ACTIVITY:
Your answer is every line of the material below in which the string "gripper" occurs.

EXERCISE DATA:
=-=-=

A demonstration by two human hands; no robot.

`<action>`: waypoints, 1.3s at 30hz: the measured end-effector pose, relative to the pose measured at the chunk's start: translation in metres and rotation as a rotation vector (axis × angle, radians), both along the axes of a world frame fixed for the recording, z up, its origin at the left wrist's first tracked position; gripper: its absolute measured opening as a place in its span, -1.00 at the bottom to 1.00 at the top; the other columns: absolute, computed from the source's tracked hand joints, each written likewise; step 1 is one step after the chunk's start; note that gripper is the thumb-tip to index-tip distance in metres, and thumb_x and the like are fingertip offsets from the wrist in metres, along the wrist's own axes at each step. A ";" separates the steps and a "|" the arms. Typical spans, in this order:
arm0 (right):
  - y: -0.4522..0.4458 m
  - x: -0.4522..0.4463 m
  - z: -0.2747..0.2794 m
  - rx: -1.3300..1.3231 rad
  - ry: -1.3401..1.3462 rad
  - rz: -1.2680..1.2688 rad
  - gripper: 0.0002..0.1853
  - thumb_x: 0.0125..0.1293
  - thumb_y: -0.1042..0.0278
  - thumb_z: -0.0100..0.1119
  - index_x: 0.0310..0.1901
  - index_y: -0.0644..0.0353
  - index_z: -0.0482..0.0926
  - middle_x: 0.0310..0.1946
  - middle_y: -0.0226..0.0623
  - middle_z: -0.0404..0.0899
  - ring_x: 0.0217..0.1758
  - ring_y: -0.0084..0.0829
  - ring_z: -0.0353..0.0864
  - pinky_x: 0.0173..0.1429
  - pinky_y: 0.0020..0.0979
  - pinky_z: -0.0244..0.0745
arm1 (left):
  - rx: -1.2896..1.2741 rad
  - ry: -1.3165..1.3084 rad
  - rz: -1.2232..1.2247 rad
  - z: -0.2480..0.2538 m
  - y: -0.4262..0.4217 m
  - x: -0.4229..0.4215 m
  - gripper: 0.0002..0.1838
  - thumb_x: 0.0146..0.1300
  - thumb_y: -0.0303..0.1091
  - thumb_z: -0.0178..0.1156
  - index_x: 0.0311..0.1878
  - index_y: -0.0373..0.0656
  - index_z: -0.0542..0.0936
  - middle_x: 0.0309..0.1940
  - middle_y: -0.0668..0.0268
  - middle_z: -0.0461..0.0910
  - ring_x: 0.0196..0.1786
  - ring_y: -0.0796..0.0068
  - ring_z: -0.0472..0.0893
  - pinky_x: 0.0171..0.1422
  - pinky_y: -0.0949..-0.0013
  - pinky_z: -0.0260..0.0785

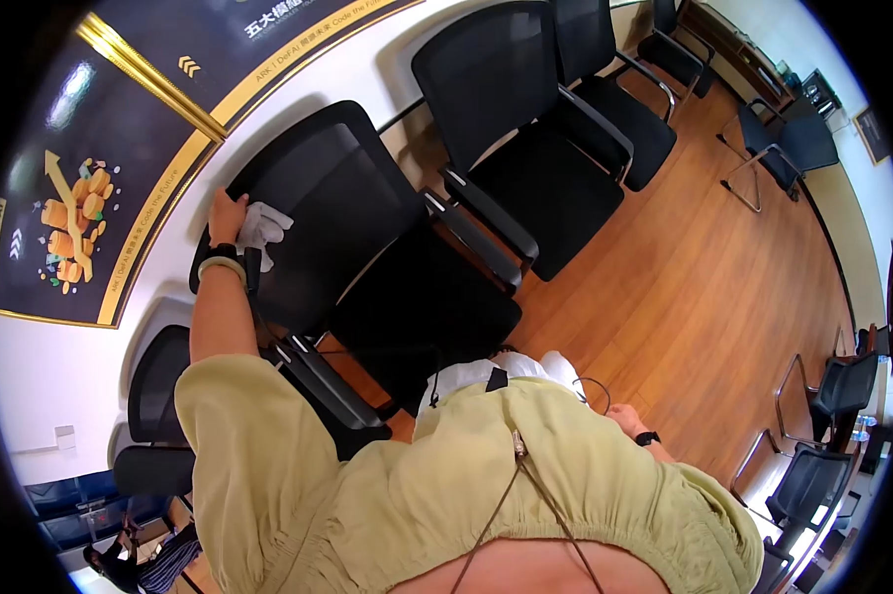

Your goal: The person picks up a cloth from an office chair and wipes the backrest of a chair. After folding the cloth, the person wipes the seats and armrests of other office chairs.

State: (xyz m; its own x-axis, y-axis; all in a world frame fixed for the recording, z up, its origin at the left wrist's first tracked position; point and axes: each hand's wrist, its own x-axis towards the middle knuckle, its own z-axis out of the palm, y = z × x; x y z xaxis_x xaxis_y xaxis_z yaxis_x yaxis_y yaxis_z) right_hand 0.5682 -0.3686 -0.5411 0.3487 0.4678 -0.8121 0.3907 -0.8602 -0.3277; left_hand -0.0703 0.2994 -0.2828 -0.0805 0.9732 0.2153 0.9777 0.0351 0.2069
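My left hand (228,217) is at the upper edge of a black mesh chair's backrest (318,198), with its fingers closed on a whitish cloth (265,227). The cloth lies bunched against the mesh. A dark band and a pale bangle sit on that wrist. Below the backrest is the chair's black seat (422,317), and a black armrest (328,391) is near my forearm. My right hand (627,420) hangs low beside my body, above the wooden floor, with a black band on its wrist. Its fingers are partly hidden, so their state is unclear.
More black chairs (540,168) stand in a row along the wall, with their armrests close together. Dark posters (60,218) with gold borders hang there. Other chairs (812,485) are at the right across the wooden floor (664,297). A person (120,564) is at lower left.
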 end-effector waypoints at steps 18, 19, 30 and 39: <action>0.005 -0.055 0.042 0.067 0.010 -0.240 -0.67 0.16 0.25 0.10 -0.12 0.25 0.68 -0.26 -0.16 0.71 -0.13 -0.30 0.67 0.01 -0.34 0.52 | -0.002 -0.045 0.009 -0.005 0.023 0.001 -0.44 0.19 -0.15 0.28 0.08 -0.42 0.42 0.03 -0.27 0.52 0.16 -0.21 0.48 0.23 0.02 0.34; 0.003 -0.056 0.042 0.087 -0.009 -0.225 -0.67 0.16 0.25 0.10 -0.13 0.24 0.68 -0.25 -0.15 0.71 -0.13 -0.29 0.68 0.01 -0.34 0.52 | -0.005 -0.038 0.011 -0.009 0.027 -0.001 -0.43 0.19 -0.14 0.28 0.10 -0.40 0.41 0.03 -0.24 0.53 0.15 -0.20 0.49 0.22 0.01 0.35; 0.004 -0.069 0.040 0.092 -0.054 -0.185 -0.69 0.12 0.27 0.11 -0.16 0.22 0.68 -0.20 -0.05 0.69 -0.09 -0.16 0.67 0.03 -0.30 0.52 | 0.004 -0.018 0.024 -0.026 0.052 -0.012 -0.42 0.19 -0.15 0.29 0.13 -0.38 0.39 0.02 -0.21 0.54 0.14 -0.19 0.51 0.20 -0.03 0.37; 0.002 -0.073 0.027 0.144 -0.083 -0.144 -0.71 0.10 0.26 0.07 -0.23 0.22 0.69 -0.32 -0.06 0.69 -0.18 -0.14 0.68 -0.04 -0.27 0.54 | 0.034 -0.001 -0.017 -0.027 0.052 -0.014 -0.40 0.20 -0.15 0.28 0.17 -0.39 0.38 0.06 -0.22 0.52 0.15 -0.21 0.49 0.22 -0.01 0.35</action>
State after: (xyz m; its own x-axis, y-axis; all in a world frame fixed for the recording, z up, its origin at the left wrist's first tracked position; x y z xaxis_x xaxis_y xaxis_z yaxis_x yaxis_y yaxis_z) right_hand 0.4951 -0.3669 -0.5139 0.4833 0.5172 -0.7064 0.2982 -0.8558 -0.4227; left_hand -0.0843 0.3518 -0.3093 -0.0641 0.9665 0.2484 0.9780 0.0113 0.2084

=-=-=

COMPLETED EXERCISE:
`<action>`: waypoints, 1.3s at 30hz: the measured end-effector pose, relative to the pose measured at the chunk's start: translation in metres and rotation as a rotation vector (axis × angle, radians), both along the axes of a world frame fixed for the recording, z up, its origin at the left wrist's first tracked position; gripper: its absolute measured opening as a place in its span, -1.00 at the bottom to 1.00 at the top; the other columns: absolute, computed from the source's tracked hand joints, each written likewise; step 1 is one step after the chunk's start; note that gripper is the thumb-tip to index-tip distance in metres, and thumb_x and the like are fingertip offsets from the wrist in metres, along the wrist's own axes at each step. A ";" separates the steps and a "|" the arms. Typical spans, in this order:
  - gripper: 0.0002..0.1853
  - gripper: 0.0002..0.1838

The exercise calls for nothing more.